Figuring out what and how to recycle can be daunting. You think you’re doing a good thing by putting lots of plastic in your recycling bin only to find out they’re going to throw it out if you don’t recycle the right way or the right items. So why bother? By now you are way past that question but if you have to ask we need to have a longer conversation.
So what can you recycle and how do you do it? Here are some guidelines I learned and the crazy journey I took to find out.
1. Check the county you live in or with your trash service. If you live in Fairfax County Virginia you quickly find out that there are many restrictions.
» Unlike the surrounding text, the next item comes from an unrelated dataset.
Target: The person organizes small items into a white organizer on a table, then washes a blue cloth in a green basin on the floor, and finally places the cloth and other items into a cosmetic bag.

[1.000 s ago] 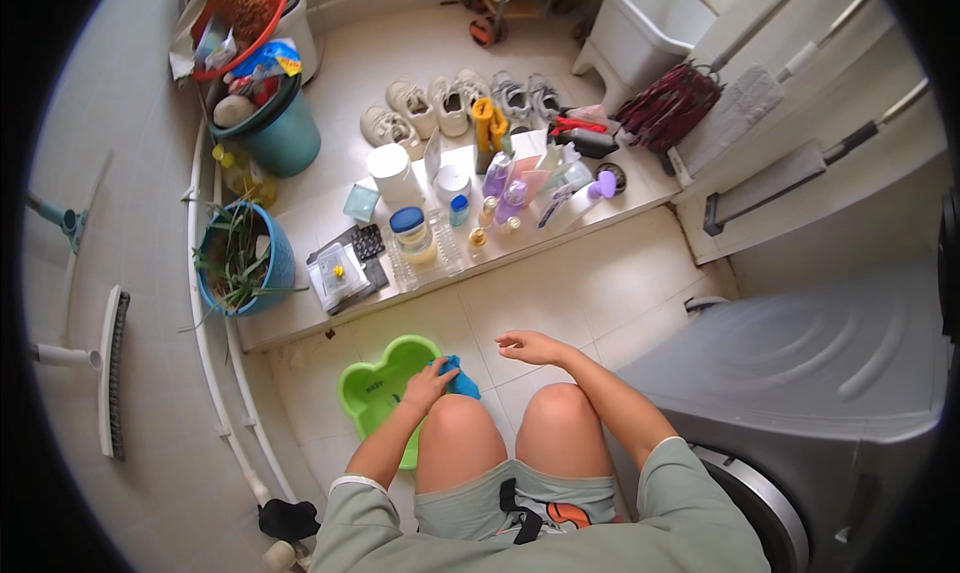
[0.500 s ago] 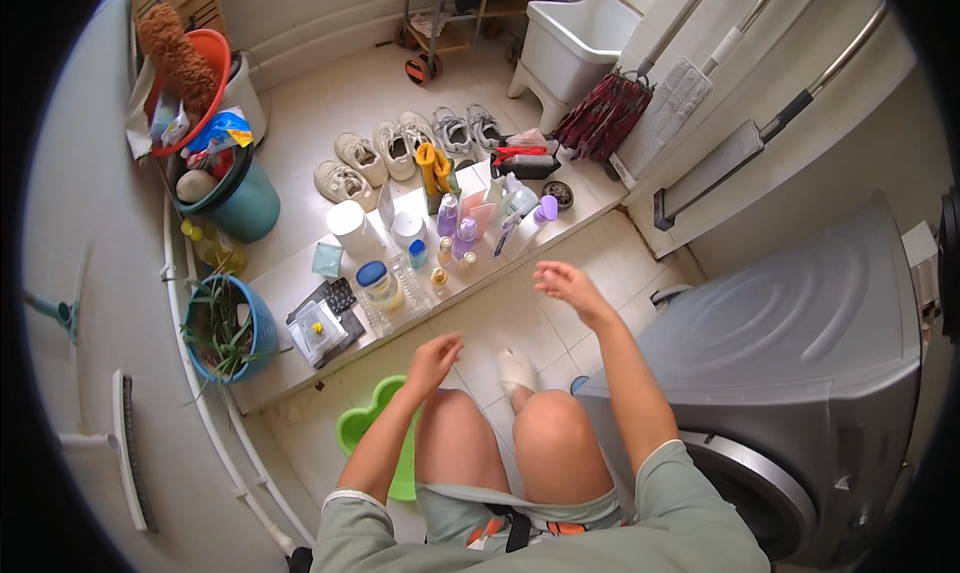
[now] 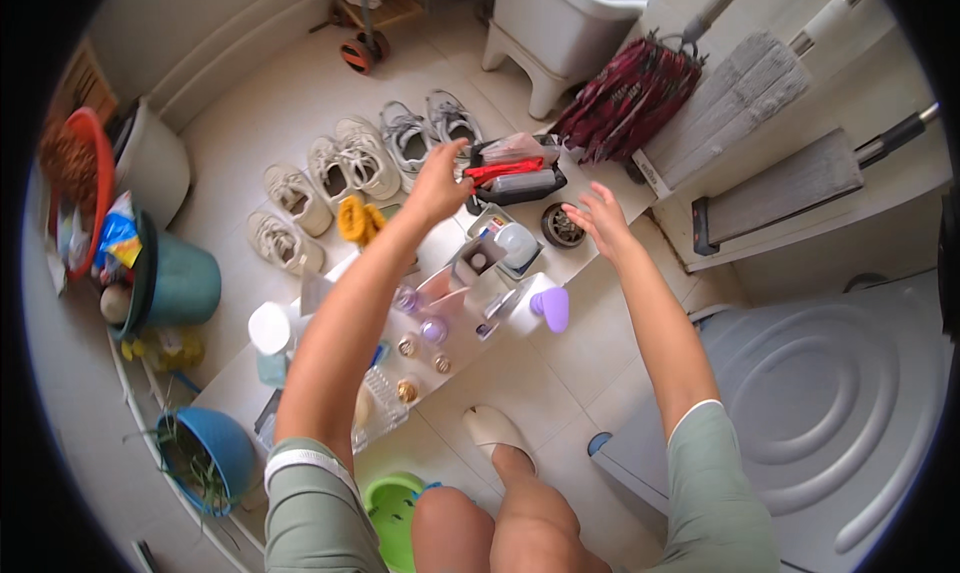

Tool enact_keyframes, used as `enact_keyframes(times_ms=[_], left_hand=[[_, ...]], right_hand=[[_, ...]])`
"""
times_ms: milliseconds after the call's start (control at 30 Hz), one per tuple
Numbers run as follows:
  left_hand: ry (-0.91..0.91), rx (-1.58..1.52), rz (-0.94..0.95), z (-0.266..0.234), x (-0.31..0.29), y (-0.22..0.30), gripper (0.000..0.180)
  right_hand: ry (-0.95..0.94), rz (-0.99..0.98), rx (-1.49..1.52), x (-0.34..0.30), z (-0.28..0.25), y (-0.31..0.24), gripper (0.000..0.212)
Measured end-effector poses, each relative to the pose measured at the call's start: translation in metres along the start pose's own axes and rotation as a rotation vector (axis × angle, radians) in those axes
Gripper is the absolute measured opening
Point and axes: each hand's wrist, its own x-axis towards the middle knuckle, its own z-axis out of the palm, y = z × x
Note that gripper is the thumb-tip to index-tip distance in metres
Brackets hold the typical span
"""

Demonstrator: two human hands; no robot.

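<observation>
Black and packed, the basket (image 3: pixel 530 194) sits on the ledge (image 3: pixel 578 179), apparently being reached for: left hand (image 3: pixel 440 183) parted at its left side, contact unclear; right hand (image 3: pixel 606 223) spread, empty, near the round dish (image 3: pixel 562 227). Gripping would call for fingers closing on its sides.

Reaching forward over the pale ledge (image 3: pixel 637 195) with left hand (image 3: pixel 440 185) at the left end of a black basket (image 3: pixel 500 199) carrying a red item (image 3: pixel 507 169), can't tell if touching, and with right hand (image 3: pixel 603 225) spread open just beside a dark round object (image 3: pixel 563 227). Showing a purple-headed spray bottle (image 3: pixel 550 308) near small bottles (image 3: pixel 433 330) on the ledge, with sneakers (image 3: pixel 367 158) lined up behind. Also showing a green basin (image 3: pixel 395 518) on the near floor (image 3: pixel 550 403), a blue plant pot (image 3: pixel 230 453) at left, and a grey ribbed-top appliance (image 3: pixel 830 413) at right.
</observation>
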Motion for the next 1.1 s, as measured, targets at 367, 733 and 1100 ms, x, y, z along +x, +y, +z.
enact_keyframes(times_ms=[367,733,1100], left_hand=[[-0.482,0.614,0.027,0.058,0.088,-0.045,0.152],[-0.182,0.367,0.316,0.051,0.092,-0.037,0.110],[0.108,0.412,0.360,-0.074,-0.033,0.106,0.099]], right_hand=[[-0.078,0.206,-0.098,0.076,0.021,0.002,0.058],[-0.170,-0.007,0.011,0.081,0.034,-0.005,0.050],[-0.236,-0.444,-0.129,-0.095,0.073,-0.117,0.044]])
Their website offers many resources including a pictorial cheat sheet to show you what you can and cannot recycle at the curb.
2. Follow their guidelines. Rinse the containers, flatten the boxes and if it’s a bottle take off the lid. I have been told some facilities will throw out your bottles if they still have lids on them. Check with yours.
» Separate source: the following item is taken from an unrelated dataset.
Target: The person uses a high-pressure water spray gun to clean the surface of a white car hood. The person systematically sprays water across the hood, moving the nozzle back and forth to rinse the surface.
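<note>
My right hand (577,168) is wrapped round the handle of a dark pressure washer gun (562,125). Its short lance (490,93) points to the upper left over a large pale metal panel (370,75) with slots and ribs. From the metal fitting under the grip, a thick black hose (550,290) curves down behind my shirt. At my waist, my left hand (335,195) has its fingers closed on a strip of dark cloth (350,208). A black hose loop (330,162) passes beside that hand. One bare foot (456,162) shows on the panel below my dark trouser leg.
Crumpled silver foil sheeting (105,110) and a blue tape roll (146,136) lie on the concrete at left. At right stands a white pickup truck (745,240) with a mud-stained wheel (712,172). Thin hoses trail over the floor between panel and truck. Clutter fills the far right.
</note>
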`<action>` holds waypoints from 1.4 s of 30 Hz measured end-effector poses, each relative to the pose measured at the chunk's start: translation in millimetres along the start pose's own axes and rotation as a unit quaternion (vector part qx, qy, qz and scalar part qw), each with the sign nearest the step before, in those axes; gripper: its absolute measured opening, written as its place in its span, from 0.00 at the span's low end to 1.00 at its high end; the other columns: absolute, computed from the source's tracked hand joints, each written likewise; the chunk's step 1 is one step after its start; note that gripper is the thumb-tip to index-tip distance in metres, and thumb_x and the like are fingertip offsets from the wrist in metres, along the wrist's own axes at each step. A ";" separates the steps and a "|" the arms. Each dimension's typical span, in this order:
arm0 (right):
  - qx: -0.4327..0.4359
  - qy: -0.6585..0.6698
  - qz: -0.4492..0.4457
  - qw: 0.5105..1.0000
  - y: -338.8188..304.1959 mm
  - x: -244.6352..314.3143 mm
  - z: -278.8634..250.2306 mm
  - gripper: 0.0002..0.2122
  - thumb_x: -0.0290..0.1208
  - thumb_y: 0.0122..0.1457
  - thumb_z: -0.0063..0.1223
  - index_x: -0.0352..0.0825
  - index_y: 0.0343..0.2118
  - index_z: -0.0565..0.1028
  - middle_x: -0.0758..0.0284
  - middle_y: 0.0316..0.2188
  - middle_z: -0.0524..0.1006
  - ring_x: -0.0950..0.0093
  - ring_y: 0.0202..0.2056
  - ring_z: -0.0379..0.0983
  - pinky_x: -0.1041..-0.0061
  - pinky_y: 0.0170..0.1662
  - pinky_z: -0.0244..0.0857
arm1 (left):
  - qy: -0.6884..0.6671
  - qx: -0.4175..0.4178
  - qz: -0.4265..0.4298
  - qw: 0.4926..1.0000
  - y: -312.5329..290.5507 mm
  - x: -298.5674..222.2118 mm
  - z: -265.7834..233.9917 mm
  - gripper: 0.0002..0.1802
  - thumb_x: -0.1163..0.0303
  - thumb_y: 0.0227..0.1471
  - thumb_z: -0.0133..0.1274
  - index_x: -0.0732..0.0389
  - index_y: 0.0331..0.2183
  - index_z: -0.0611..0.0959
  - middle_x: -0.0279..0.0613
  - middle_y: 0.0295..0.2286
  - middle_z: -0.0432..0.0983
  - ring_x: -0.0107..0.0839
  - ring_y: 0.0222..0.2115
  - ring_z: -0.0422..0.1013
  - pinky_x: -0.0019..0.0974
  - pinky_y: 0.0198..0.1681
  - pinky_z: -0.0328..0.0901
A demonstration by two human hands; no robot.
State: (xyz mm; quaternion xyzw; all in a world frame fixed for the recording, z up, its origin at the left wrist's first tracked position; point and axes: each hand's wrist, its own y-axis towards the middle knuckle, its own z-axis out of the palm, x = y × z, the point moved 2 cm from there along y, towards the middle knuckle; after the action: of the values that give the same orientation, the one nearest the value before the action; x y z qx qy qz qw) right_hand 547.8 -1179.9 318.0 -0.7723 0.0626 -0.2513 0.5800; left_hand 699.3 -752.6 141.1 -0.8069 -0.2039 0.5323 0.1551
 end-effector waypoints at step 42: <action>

3. Drop-off sites. When recycling things like batteries, yard care products and hazardous household waste that is not picked up curbside, find your county’s designated drop off sites.
4. Styrofoam- mail it to be recycled. You know the foam packing material around an appliance (polystyrene or EPS) well AFPR is one company that will recycle that. EPS can be identified by the # 6 plastic resin identification code. Many types of foam plastic are not clearly marked. If you have questions please contact AFPR at (410) 451-8340 for clarification. AFPRdoes not accept meat trays, cups, egg cartons or other disposable food service items for recycling.
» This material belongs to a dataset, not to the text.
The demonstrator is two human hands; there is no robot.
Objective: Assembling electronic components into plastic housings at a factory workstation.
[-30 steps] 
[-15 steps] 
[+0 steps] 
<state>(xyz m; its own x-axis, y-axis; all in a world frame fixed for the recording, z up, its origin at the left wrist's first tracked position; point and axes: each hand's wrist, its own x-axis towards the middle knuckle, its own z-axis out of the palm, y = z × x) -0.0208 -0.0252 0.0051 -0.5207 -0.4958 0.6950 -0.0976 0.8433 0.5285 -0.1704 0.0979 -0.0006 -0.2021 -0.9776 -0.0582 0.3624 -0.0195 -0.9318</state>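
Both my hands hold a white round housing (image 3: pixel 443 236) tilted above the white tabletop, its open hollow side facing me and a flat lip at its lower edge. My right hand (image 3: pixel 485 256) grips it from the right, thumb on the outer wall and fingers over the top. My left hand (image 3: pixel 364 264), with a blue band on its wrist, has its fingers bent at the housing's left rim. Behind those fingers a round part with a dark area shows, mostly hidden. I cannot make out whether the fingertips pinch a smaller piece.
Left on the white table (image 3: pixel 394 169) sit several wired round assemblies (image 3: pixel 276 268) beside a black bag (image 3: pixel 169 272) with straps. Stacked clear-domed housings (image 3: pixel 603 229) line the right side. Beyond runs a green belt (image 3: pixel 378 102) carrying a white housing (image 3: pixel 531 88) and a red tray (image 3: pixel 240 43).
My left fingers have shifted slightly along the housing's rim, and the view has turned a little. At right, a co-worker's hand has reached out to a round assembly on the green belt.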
5. Sell it. The Recycled Plastic Markets Database allows you to search for buyers of a wide variety of plastics. For more information, visit the American Chemistry Council.
6. Search for facilities that will take items not picked up curbside. Our trash service currently does not pick up plastics with #3, #4, #5, #6, #7. Search on Earth 911 to see where in your community these items and many others can be recycled. Call to confirm before you head out the door.
Well yesterday morning I set out to find where I could take plastics #5 (yogurt containers) and #6 (egg cartons, Styrofoam meat trays) to be
recycled. After spending 3 hours researching on the web and talking to 12 different people at the county office and local companies, I finally found Jim Langemeier. Jim is the general manager of Capital Fiber. This facility is a joint venture between the Washington Post Company and Canusa Corporation. According to their website in addition to processing the waste fiber generated by the Washington Post and its affiliate printing operations, this plant processes fibers and commingled containers from other area suppliers, including local municipalities.
Right now where I live every neighborhood, town and county is doing its own thing. Sometimes they all work together, follow the same guidelines but not often. This was the reason I was told they didn’t know but call this next person. This led me to Jim. First he told me where to drop off my recycling. Next he shared some exciting news that his company is building a new state of the art facility that is a full line single stream recycling center. This means no more sorting your recycling. Everything will be sorted as it is processed. Jim said his current facility processes 17,000 tons a month. This new facility will be able to process 30,000 tons a month. This facility will also process plastics coded #1 – #7. That’s all of them! He expects the new facility to be up and running in January 2009. They will offer 3 days of open houses for anyone to come and see exactly what they do so I will keep you posted.
Many cities and towns across the nation already use single stream recycling.
If you live in such a place please leave a comment on how your program has worked for you.
In the mean time try not to buy items with the recycle codes of #3, #5, or #6. Not sure, turn the item over and check the code on the bottom. If you must, and there are just things we must, reuse them or clean them to be recycled. Remember every time you throw something out it has to go somewhere. So every item you can keep out of the landfills is a small victory for our planet.